- _Task requirements_:
As the answer, give exactly the lines of the records below from the one with "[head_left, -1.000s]" through the one with "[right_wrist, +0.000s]", ends included and pictures left out.

--- Records to process Enclosed Below ---

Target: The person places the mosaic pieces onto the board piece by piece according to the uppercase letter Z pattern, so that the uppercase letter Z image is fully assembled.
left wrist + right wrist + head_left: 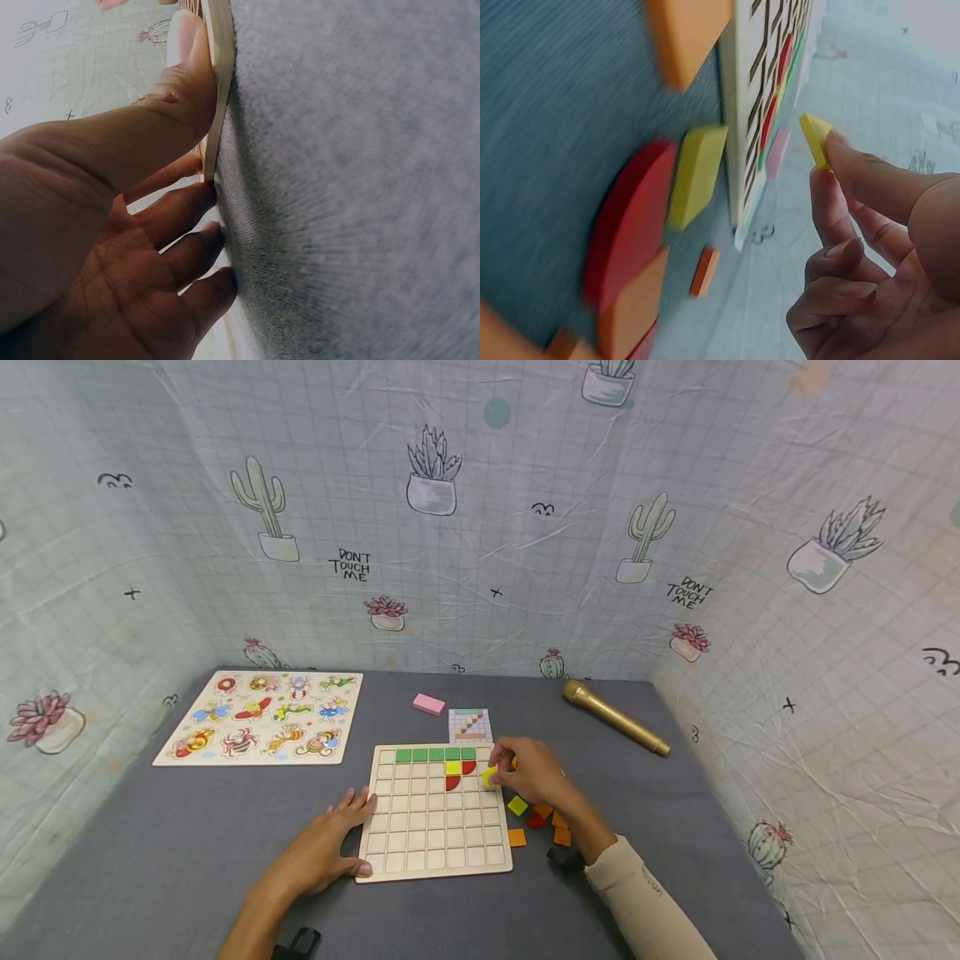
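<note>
A light wooden grid board (416,843) lies on the table; near its far edge sit a row of green tiles (438,754), a yellow square (453,767) and two red quarter-round pieces (452,783). My right hand (528,770) pinches a small yellow tile (817,139) between thumb and finger, raised over the board's right side. Against the left edge rests my left hand (326,839), its thumb (184,82) by the near corner and its fingers spread along the side.
Loose orange, red and yellow tiles (517,806) lie right of the board. Beyond it are a patterned card (470,725) and a pink block (428,704). An insect picture board (258,739) lies at far left, a gold microphone (615,718) at far right. Printed cloth surrounds the table.
</note>
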`<action>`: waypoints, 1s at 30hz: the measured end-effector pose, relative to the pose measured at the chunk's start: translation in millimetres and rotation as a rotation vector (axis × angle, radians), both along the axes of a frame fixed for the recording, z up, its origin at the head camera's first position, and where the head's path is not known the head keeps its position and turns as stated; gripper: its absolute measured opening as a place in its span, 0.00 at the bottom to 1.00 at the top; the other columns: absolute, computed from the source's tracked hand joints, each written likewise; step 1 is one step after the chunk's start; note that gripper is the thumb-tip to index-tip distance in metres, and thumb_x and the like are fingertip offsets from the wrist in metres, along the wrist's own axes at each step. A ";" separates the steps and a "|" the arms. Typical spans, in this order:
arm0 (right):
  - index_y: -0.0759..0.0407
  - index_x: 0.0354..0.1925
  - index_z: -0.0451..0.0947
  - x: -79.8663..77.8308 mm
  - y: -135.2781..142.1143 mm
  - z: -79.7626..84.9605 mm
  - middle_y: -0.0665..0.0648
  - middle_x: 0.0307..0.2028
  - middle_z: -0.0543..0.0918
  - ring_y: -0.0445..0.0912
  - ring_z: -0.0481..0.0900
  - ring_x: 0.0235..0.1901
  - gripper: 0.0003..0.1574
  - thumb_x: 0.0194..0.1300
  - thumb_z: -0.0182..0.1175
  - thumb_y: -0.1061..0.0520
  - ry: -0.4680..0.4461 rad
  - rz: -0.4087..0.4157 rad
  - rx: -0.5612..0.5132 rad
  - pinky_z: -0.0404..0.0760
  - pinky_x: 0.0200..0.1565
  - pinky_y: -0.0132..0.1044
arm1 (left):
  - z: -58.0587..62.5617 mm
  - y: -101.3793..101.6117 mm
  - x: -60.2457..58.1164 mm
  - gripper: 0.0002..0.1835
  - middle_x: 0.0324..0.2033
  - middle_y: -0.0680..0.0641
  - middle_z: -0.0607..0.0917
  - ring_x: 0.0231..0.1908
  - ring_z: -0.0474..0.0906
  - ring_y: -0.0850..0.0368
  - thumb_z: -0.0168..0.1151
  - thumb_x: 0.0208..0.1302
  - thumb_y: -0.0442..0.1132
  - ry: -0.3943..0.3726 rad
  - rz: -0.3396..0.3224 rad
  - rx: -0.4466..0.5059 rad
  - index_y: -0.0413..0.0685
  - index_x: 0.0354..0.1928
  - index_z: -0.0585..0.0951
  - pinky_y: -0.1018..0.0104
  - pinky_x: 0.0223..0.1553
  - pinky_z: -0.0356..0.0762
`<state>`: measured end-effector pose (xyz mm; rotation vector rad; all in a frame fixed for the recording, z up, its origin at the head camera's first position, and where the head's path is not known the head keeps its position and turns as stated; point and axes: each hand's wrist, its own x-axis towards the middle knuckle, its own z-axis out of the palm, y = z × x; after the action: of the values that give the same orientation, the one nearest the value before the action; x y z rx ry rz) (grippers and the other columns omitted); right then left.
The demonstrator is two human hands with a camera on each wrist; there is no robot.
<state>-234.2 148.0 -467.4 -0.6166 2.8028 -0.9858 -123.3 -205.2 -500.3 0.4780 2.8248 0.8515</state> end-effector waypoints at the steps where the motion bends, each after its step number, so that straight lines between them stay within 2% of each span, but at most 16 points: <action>1: 0.50 0.39 0.84 -0.4 -4.1 -0.4 0.47 0.29 0.82 0.43 0.76 0.29 0.09 0.65 0.76 0.56 0.006 0.008 -0.003 0.76 0.33 0.37 | 0.1 0.1 -0.1 0.57 0.79 0.32 0.64 0.81 0.54 0.28 0.85 0.44 0.44 0.000 0.000 0.001 0.37 0.78 0.68 0.26 0.76 0.57; 7: 0.48 0.38 0.84 -4.1 -27.3 -3.9 0.45 0.30 0.84 0.41 0.78 0.30 0.09 0.65 0.77 0.54 0.036 0.029 0.001 0.76 0.33 0.35 | 0.1 0.2 -0.9 0.57 0.79 0.32 0.63 0.81 0.54 0.27 0.85 0.44 0.44 0.006 -0.003 -0.003 0.36 0.78 0.68 0.26 0.76 0.58; 11: 0.48 0.37 0.83 -6.1 -42.0 -5.1 0.45 0.30 0.84 0.41 0.79 0.31 0.10 0.64 0.78 0.54 0.016 0.027 -0.005 0.75 0.33 0.36 | -0.3 -0.3 -0.6 0.57 0.80 0.32 0.63 0.81 0.54 0.27 0.85 0.44 0.44 0.010 -0.006 -0.002 0.36 0.78 0.68 0.26 0.76 0.58; 18: 0.50 0.36 0.84 -7.6 -65.0 -10.0 0.46 0.25 0.82 0.41 0.79 0.25 0.11 0.62 0.79 0.55 -0.025 0.013 -0.001 0.75 0.30 0.34 | 0.1 -0.9 0.8 0.57 0.79 0.32 0.64 0.80 0.55 0.27 0.85 0.45 0.44 0.013 -0.006 0.003 0.37 0.78 0.68 0.25 0.76 0.58; 26: 0.44 0.34 0.83 -8.2 -81.5 -10.2 0.45 0.26 0.80 0.43 0.78 0.25 0.11 0.63 0.78 0.50 -0.034 -0.016 0.134 0.75 0.27 0.37 | 0.2 -0.5 0.4 0.57 0.79 0.32 0.64 0.81 0.55 0.27 0.85 0.45 0.44 0.018 -0.010 0.004 0.37 0.78 0.68 0.25 0.76 0.58; 30: 0.45 0.34 0.83 -8.3 -88.0 -11.1 0.45 0.25 0.80 0.43 0.77 0.25 0.11 0.63 0.78 0.49 -0.029 -0.017 0.171 0.75 0.28 0.38 | 0.1 -0.1 0.4 0.57 0.79 0.32 0.64 0.81 0.55 0.27 0.85 0.45 0.44 0.018 -0.007 -0.001 0.36 0.78 0.68 0.26 0.76 0.58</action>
<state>-242.6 60.0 -478.5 -0.5537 2.8317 -0.7404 -122.9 -205.4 -500.3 0.4976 2.8375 0.8492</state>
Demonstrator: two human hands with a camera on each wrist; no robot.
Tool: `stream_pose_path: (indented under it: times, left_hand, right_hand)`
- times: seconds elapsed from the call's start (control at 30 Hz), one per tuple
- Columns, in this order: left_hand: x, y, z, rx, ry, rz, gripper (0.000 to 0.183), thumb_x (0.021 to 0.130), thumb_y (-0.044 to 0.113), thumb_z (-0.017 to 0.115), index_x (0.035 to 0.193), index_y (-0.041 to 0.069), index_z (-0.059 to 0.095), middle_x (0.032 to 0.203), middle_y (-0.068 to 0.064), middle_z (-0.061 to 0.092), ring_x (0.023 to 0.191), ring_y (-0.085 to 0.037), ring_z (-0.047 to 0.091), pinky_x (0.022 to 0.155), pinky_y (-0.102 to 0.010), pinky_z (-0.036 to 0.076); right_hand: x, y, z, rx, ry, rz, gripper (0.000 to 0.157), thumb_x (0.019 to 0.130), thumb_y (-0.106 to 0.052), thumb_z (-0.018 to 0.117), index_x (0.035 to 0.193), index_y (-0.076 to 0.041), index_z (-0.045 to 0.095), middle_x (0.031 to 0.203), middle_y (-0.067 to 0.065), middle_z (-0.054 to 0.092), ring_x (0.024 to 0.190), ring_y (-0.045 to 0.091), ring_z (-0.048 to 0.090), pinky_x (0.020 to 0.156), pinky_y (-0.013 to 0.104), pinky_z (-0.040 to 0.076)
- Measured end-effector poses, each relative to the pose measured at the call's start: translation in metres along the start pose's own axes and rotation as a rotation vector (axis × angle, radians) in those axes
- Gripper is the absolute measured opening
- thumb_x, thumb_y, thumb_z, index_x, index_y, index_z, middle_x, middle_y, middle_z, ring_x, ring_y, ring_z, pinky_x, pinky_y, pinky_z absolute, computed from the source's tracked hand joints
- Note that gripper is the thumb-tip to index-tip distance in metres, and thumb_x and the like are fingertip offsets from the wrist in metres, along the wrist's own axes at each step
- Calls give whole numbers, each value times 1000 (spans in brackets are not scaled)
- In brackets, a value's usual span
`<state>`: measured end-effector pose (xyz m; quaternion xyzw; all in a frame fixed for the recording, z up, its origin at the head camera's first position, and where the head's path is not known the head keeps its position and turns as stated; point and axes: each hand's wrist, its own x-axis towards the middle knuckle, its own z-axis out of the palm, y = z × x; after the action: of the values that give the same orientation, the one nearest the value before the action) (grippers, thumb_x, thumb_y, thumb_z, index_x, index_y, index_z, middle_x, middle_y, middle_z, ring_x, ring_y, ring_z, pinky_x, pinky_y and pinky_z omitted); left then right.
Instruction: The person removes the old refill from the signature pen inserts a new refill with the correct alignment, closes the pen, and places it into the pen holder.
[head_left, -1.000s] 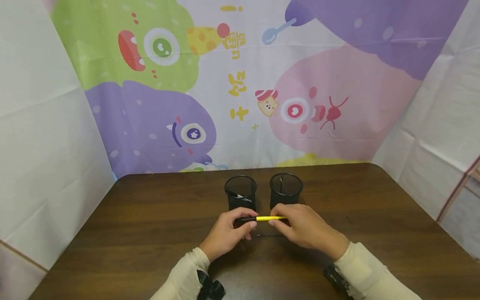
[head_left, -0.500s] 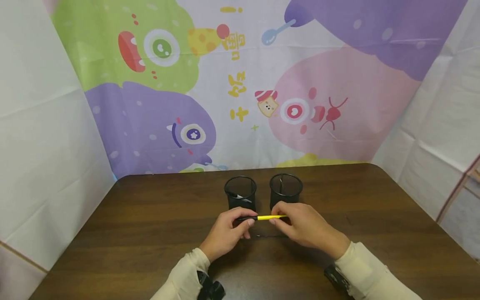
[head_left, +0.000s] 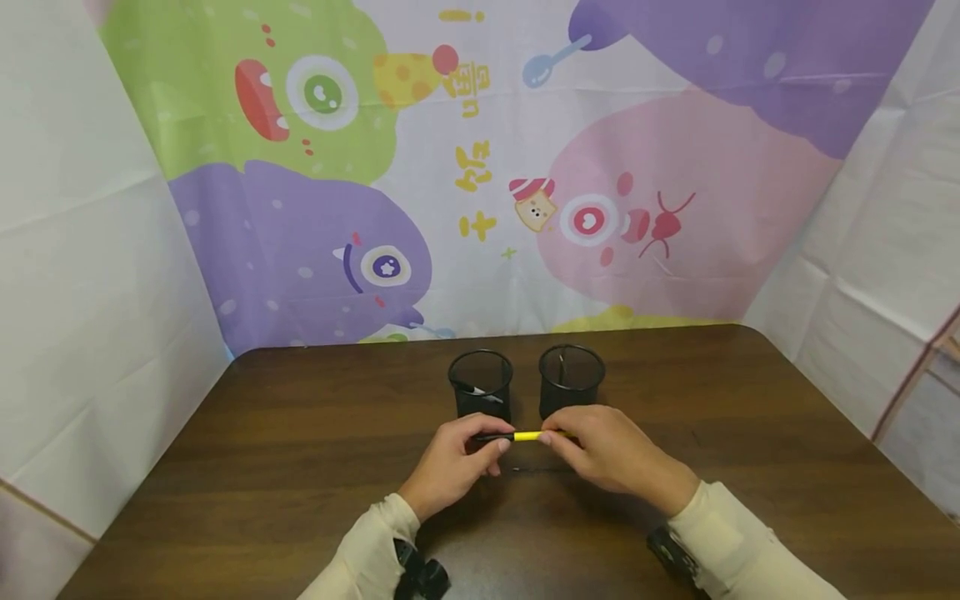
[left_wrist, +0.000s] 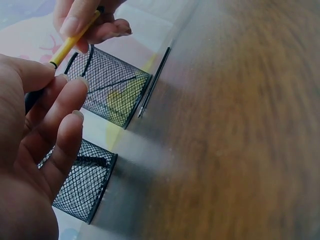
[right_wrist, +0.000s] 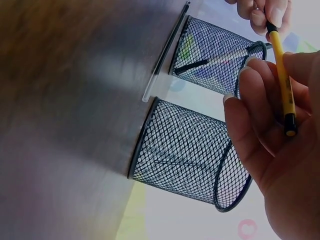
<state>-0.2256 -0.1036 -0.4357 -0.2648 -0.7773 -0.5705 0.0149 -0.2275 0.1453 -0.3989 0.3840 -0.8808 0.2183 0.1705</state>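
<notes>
A pen with a yellow barrel (head_left: 527, 436) and black ends lies level between my two hands, above the table. My left hand (head_left: 450, 467) pinches its black section between thumb and fingers. The right hand (head_left: 622, 454) pinches the yellow barrel, and in the right wrist view the pen's black end (right_wrist: 290, 124) points back toward the palm. Below the hands a thin pen refill (left_wrist: 156, 80) lies on the table, in front of the mesh cups. In the head view the right hand covers part of this refill.
Two black mesh pen cups stand side by side behind the hands. The left cup (head_left: 472, 407) contains a black-and-white pen (right_wrist: 212, 61); the right cup (head_left: 572, 398) contains a thin dark stick-like piece. A printed cloth (head_left: 480, 275) hangs behind the brown table (head_left: 315, 433).
My right thumb has shifted slightly left along the yellow barrel, so less yellow shows. The left hand, cups and refill look almost unmoved.
</notes>
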Motion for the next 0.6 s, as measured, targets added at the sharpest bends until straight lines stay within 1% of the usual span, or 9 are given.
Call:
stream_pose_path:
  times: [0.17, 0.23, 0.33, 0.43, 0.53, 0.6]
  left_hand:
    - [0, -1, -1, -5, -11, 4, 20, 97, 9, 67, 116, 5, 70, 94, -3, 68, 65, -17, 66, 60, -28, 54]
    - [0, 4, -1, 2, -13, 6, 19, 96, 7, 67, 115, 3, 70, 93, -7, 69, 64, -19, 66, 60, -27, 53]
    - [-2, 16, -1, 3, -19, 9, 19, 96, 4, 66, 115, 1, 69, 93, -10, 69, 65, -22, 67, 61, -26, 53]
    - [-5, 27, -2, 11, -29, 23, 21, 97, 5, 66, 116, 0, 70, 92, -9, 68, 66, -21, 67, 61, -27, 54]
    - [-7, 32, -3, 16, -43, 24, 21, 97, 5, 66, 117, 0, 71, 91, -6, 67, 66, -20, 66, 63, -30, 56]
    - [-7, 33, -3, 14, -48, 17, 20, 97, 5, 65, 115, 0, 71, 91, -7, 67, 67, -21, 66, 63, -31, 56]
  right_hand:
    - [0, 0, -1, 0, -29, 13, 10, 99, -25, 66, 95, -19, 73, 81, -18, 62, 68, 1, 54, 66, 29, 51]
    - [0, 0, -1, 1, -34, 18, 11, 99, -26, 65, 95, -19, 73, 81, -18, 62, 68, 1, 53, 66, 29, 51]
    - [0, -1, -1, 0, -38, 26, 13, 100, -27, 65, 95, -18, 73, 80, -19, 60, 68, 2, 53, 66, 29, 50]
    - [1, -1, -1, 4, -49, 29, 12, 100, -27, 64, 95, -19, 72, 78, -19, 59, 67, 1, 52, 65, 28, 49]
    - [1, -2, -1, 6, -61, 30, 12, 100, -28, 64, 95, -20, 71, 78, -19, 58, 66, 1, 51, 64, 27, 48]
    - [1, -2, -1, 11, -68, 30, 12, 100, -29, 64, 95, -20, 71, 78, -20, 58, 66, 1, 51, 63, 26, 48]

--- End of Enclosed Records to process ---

- _Final answer_:
[head_left, -1.000s] 
[head_left, -0.500s] 
[head_left, +0.000s] 
[left_wrist, +0.000s] 
[right_wrist, +0.000s] 

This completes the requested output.